RECORDS FOR THIS EXERCISE.
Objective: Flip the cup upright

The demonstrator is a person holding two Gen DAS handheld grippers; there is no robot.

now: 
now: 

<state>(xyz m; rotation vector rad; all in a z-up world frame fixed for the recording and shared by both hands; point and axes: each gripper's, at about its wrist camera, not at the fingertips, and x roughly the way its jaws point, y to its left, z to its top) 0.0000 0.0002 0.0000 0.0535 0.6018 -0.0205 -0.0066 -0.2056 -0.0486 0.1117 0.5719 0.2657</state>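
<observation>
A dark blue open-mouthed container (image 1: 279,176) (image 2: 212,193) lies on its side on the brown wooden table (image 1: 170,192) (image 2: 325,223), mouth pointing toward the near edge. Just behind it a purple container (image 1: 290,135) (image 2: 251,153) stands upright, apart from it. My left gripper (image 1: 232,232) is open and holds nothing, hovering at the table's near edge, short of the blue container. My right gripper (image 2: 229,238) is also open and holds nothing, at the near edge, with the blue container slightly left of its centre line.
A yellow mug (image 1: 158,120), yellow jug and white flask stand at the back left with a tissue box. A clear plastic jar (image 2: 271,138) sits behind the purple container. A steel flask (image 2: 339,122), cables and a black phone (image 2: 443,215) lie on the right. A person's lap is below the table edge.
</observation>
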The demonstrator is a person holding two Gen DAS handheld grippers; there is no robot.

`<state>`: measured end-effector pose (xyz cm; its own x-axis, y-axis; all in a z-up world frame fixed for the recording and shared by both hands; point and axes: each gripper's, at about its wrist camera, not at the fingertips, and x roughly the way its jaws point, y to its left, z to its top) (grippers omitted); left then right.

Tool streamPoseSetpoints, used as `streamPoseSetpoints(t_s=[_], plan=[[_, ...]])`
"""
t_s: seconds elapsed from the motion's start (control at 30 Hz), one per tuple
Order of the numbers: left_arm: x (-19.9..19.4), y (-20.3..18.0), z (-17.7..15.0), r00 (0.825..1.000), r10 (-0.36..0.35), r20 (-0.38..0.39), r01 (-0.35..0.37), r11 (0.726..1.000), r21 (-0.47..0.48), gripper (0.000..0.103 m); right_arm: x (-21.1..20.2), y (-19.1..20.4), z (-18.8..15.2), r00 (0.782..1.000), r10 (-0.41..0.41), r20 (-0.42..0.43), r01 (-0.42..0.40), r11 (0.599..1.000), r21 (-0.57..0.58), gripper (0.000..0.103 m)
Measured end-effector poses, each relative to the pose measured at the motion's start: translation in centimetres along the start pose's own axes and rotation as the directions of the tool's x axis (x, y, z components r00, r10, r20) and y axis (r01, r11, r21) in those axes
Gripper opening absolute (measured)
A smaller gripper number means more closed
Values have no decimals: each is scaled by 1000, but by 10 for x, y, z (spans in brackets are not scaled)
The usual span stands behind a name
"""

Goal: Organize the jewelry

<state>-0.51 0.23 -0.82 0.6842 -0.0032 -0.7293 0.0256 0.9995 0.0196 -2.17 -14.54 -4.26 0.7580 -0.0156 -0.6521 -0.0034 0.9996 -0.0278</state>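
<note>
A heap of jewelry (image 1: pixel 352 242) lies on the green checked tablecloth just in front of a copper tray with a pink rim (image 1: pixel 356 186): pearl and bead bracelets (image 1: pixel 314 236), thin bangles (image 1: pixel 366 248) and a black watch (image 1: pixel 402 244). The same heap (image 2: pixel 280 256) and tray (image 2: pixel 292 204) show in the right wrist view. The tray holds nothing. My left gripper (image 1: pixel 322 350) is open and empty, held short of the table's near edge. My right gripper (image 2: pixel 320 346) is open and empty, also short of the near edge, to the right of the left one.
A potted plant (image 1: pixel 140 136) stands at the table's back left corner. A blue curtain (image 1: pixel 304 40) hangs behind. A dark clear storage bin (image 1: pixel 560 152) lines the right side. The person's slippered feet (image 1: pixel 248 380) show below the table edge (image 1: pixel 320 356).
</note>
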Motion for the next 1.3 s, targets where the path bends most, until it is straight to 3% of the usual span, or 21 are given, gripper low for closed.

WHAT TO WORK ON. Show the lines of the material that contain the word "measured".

COMPLETED EXERCISE.
`<state>`: measured end-effector pose (xyz cm; its own x-axis, y-axis; all in a z-up world frame fixed for the recording and shared by both hands; point and axes: each gripper's, at about its wrist camera, not at the fingertips, and x roughly the way its jaws point, y to its left, z to its top) (grippers omitted); left then right.
Measured end-effector poses, each relative to the pose measured at the motion's start: translation in centimetres along the start pose's own axes and rotation as the directions of the tool's x axis (x, y, z components r00, r10, r20) and y axis (r01, r11, r21) in those axes
Gripper opening absolute (measured)

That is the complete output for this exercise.